(Exercise): Beginning with the first line below, please restate each line exactly, down to and including the line containing "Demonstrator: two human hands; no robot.".

BEGIN Information shown

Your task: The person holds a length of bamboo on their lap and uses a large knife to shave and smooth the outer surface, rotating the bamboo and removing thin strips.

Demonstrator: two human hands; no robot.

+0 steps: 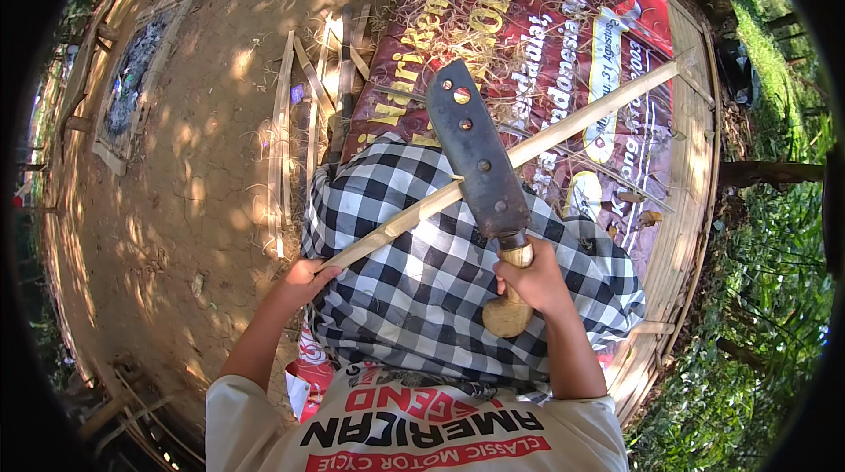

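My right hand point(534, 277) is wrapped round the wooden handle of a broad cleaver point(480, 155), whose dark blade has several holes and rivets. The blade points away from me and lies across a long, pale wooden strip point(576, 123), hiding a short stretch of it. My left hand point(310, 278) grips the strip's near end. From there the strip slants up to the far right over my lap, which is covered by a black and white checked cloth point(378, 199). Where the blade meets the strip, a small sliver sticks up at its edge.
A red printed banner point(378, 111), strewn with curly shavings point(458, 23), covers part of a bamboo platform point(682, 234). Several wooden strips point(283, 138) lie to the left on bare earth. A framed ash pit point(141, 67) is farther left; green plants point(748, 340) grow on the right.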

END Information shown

(Response for this exercise):
Your task: The person holds a length of bamboo on their lap and uses a large knife to shave and smooth the outer surface, rotating the bamboo and removing thin strips.

Demonstrator: two human hands; no robot.

The output given is complete.